物凄い風

若林の再生の旗印

洗濯物を外に干すことが出来ない。おまけに砂が飛ぶ。細かな雪が降っている。それなのに太陽はさんさんと地上を照らしている。空が晴れているのにこの雪はどこから飛んできているのだろうか。
 若林区役所前の鉄柵にくくられた赤い幕。仕事でこの横断幕の前を通るたびに胸にこみ上げてくる物がある。ここまで津波は来た。ここが仙台平野の津波の終着点なのだ。
洗濯をしていても干せる日ばかりではない。今日は干せない。 せっかく洗った洗濯物は家の中に干す。

毎日の暮らしと、あの日から引きずっていることごとと。日常と日常が混雑している。だから疲れが抜けないのかもしれない。くよくよしているわけではないのだが、疲労感が抜けない。

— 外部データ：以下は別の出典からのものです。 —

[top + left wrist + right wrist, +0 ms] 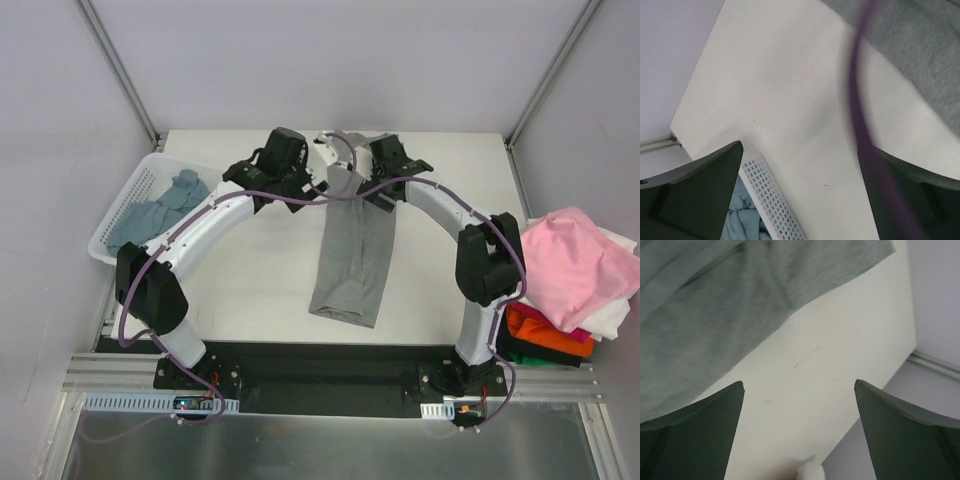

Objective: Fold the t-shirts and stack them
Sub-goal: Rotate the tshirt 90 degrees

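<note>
Since the left gripper and right gripper both have their jaws wide apart with nothing in them, it's all about the grey shirt. It lies mid-table as a long narrow strip, running from the far edge toward the arm bases. One gripper flanks each side of its far end, so neither is clearly nearer. I'd guess the next fold goes lengthwise.
</note>
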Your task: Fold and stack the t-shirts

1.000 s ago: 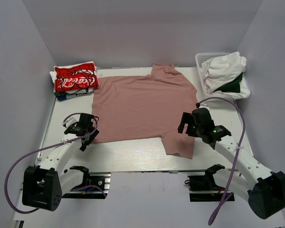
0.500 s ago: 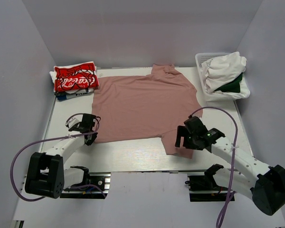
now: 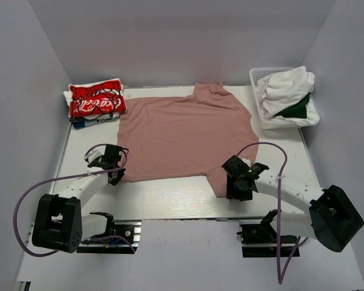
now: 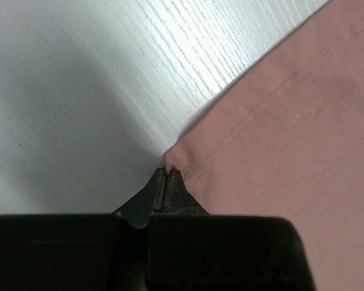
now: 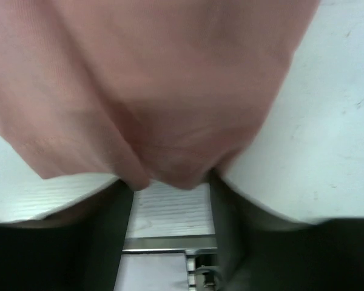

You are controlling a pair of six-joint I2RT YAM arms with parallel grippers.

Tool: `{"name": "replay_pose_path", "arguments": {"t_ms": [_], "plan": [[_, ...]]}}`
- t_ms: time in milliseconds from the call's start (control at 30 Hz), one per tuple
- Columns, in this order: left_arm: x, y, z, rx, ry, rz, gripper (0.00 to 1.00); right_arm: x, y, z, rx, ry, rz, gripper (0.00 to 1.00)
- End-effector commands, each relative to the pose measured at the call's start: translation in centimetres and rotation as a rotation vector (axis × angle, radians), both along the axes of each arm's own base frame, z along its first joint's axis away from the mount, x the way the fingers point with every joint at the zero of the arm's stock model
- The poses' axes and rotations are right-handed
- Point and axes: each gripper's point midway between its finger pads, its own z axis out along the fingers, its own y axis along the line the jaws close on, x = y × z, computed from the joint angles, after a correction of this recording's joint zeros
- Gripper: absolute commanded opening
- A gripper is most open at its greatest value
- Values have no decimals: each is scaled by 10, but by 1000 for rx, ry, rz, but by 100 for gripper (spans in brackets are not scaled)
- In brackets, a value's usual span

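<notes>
A dusty-pink t-shirt (image 3: 182,133) lies spread flat on the white table, neck toward the far side. My left gripper (image 3: 116,176) is shut on its near-left hem corner; in the left wrist view the corner (image 4: 173,159) peeks out of the shut tips (image 4: 168,171). My right gripper (image 3: 238,187) is low over the near-right sleeve. In the right wrist view its fingers (image 5: 124,200) stand apart, with the pink cloth (image 5: 170,73) puckering between them. A folded red t-shirt (image 3: 97,100) with white script tops a stack at the far left.
A white lattice basket (image 3: 258,76) at the far right holds white t-shirts (image 3: 288,85) and a dark green one (image 3: 298,109). The table's near edge and metal rail (image 5: 170,245) lie close behind my right gripper. Grey walls enclose three sides.
My left gripper moved a little nearer the hem corner and shut on it. My right arm swung down and left onto the near-right sleeve, and its jaws have narrowed around the cloth.
</notes>
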Motion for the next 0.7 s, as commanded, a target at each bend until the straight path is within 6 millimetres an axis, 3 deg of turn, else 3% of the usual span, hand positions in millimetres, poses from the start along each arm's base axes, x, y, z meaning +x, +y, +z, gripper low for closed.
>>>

今日は夕方からお通夜がある。明日は告別式。人が少ないほうが気持ちが楽なような気がしてお通夜に行くことにした。連れ合いを亡くしたその人は誰にも彼が入院していることも、命の瀬戸際であったことも言わなかった。どうしても出席できなくなった会合の欠席の届出で初めて事情がわかった。身内のことは身内で。背筋のしゃんとしたその人を見ていると、かなわないなと思う。そんな彼女に有形無形でどれほど私は支えられてきたことだろう。寄り掛からない女の姿は美しいな。